La guerre par procuration en cours en Ukraine n’empêche pas sa destruction mais encourage les milieux bellicistes. Les fossés se creusent de plus en plus, la guerre s’intensifie et les souffrances de la population civile s’aggravent. Entre-temps, les Etats-Unis s’efforcent de jouer des coups décisifs sur leur «échiquier». Dans ce contexte, il vaudrait la peine de relire «Le grand échiquier» de Brzezinski («The Grand Chessboard»).

Recours à la neutralité intégrale

A propos de la neutralité suisse, l’historien suisse Wolfgang von Wartburg a affirmé qu’il devait au monde d’avoir un endroit qui se maintienne exclusivement au service de la paix. Il est urgent d’apprécier à nouveau l’importance de la neutralité, car elle revêt une dimension extrêmement importante, autant en temps de paix qu’en celui de guerre. Pourquoi cette évidence n’est-elle plus reconnue? Dans le débat actuel, la neutralité suisse s’érode de plus en plus, empêchant le CICR et les bons offices de déployer pleinement leurs effets. Au contraire, le travail du CICR devient de plus en plus difficile et les bons offices sont tournés en ridicule (la Suisse comme «postier»…)

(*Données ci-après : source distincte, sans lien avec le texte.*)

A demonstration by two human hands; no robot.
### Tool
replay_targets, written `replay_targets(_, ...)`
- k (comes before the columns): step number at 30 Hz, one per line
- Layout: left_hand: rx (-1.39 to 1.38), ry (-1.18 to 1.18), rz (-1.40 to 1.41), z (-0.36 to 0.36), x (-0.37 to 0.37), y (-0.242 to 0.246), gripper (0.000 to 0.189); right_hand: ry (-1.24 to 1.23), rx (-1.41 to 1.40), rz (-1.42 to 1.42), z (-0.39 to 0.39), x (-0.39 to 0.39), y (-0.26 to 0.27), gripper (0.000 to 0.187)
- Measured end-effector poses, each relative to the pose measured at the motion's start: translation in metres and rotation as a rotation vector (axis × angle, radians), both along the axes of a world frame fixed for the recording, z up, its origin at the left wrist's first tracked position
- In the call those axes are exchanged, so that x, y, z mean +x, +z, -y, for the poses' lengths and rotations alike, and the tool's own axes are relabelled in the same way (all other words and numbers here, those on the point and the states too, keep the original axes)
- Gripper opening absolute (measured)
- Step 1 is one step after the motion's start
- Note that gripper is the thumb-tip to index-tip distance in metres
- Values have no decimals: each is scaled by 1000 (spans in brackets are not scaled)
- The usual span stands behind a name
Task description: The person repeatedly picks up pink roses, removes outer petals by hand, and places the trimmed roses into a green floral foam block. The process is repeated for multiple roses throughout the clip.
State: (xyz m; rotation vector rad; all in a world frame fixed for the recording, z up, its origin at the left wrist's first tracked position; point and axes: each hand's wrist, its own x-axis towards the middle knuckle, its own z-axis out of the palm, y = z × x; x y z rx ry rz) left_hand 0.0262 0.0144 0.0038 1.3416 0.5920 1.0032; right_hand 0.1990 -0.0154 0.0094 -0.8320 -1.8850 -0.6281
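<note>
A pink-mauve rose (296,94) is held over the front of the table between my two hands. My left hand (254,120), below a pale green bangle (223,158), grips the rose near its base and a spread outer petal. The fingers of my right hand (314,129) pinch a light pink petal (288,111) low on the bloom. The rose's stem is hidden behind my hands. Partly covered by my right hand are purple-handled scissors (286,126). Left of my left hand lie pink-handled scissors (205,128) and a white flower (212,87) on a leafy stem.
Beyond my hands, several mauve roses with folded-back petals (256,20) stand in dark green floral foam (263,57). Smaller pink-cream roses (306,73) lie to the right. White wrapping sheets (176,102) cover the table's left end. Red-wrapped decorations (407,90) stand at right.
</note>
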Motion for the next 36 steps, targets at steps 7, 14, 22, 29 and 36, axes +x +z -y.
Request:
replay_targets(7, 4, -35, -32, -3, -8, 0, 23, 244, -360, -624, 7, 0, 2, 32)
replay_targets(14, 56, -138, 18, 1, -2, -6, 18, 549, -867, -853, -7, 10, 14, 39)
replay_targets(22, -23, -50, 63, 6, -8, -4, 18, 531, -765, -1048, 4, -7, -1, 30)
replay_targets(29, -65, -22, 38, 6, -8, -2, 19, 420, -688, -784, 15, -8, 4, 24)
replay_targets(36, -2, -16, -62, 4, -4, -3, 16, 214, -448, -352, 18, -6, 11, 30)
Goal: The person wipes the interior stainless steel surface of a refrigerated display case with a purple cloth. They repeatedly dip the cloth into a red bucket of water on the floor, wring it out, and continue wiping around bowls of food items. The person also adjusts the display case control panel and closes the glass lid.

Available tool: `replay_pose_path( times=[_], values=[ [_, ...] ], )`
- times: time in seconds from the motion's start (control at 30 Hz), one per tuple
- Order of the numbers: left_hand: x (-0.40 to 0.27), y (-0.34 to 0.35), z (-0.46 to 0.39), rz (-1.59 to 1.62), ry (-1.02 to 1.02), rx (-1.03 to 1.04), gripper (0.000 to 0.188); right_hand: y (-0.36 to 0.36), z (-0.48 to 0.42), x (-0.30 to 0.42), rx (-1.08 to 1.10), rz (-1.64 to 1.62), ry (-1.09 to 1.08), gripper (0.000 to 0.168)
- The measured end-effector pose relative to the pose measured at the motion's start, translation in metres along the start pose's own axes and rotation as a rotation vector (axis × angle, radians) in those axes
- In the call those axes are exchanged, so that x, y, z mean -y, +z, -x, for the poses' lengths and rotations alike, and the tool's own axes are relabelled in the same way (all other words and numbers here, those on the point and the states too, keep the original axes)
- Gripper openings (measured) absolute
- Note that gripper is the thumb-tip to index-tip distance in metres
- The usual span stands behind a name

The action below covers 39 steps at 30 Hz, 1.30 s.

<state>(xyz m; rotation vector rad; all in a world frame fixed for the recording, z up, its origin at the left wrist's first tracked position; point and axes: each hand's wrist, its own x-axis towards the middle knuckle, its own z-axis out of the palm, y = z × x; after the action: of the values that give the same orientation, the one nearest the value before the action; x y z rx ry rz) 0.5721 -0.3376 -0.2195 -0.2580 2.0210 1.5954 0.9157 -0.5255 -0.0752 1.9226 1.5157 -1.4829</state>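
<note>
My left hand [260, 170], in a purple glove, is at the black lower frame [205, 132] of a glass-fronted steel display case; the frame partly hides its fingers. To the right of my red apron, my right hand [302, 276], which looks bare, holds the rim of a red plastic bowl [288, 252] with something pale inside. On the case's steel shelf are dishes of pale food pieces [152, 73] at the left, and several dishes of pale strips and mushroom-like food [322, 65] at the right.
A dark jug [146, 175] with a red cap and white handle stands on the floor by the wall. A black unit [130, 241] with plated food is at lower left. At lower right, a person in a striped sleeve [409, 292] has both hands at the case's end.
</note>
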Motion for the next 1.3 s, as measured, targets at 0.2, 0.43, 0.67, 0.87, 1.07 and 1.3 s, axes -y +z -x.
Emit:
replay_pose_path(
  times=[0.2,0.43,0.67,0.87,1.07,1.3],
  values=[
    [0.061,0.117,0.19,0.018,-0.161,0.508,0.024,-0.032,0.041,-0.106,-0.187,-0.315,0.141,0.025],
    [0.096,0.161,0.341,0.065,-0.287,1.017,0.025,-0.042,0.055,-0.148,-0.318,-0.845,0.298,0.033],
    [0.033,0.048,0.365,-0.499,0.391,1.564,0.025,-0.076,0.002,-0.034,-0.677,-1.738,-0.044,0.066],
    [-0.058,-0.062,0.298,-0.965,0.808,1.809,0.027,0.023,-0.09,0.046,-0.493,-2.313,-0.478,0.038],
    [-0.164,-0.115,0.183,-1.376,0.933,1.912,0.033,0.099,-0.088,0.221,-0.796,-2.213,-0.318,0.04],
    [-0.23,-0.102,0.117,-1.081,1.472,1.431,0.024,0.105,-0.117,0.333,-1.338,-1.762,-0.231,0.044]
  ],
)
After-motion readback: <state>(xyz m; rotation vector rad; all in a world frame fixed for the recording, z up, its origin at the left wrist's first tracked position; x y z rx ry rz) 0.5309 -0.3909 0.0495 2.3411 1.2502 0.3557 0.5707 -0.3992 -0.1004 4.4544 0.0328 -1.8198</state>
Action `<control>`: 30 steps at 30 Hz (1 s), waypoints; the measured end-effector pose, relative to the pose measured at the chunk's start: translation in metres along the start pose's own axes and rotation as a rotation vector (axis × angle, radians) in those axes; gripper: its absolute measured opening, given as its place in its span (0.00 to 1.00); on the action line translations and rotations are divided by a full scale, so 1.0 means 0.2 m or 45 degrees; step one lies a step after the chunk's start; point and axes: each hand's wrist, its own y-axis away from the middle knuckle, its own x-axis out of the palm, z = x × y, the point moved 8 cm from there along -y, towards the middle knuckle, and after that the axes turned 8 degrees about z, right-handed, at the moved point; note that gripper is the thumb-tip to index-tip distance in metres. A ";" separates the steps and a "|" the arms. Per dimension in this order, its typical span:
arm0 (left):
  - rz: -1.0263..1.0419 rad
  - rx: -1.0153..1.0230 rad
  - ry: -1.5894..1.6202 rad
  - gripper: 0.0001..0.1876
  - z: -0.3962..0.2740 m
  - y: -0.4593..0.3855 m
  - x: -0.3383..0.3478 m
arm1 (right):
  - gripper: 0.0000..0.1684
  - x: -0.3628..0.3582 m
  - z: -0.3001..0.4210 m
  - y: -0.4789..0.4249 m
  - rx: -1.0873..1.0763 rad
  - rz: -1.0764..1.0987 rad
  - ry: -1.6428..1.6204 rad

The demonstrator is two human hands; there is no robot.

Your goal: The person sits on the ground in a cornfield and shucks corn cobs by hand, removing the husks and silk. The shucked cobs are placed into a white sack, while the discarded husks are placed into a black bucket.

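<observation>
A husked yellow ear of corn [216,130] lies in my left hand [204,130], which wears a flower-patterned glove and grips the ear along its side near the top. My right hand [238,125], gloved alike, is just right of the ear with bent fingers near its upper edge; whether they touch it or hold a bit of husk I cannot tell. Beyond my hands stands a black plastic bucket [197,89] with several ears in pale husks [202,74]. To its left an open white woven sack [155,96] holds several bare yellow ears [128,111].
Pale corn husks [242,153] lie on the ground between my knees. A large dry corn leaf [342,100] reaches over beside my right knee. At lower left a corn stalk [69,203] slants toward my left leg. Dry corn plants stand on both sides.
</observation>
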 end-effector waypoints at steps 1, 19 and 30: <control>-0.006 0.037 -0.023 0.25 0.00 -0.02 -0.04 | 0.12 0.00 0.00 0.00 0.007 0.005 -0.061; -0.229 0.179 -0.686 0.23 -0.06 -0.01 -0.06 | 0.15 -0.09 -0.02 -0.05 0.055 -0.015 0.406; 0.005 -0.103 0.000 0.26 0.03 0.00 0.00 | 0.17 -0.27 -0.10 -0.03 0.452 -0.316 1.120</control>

Tout cela au grand dam des populations civiles dans de nombreux conflits. Pour stopper cette érosion et redonner son poids à la neutralité, la Suisse doit revenir à la neutralité intégrale. C’est pourquoi il est important de signer l’Initiative sur la neutralité¹ et d’assurer ainsi le débat crucial redonnant à la Suisse – ainsi qu’au Conseil fédéral et au Parlement – une boussole et un carnet de bord persévérant cette maxime d’Etat importante. Sinon, le Conseil fédéral et la population suisse continueront à se trouver sur une «nef des fous», comme le chante Frédéric Mey dans sa ballade profonde.•

René Roca

¹) www.neutralitaet-ja.ch­

* René Roca est historien, directeur de l’Institut de recherche sur la démocratie directe (www.fidd.ch).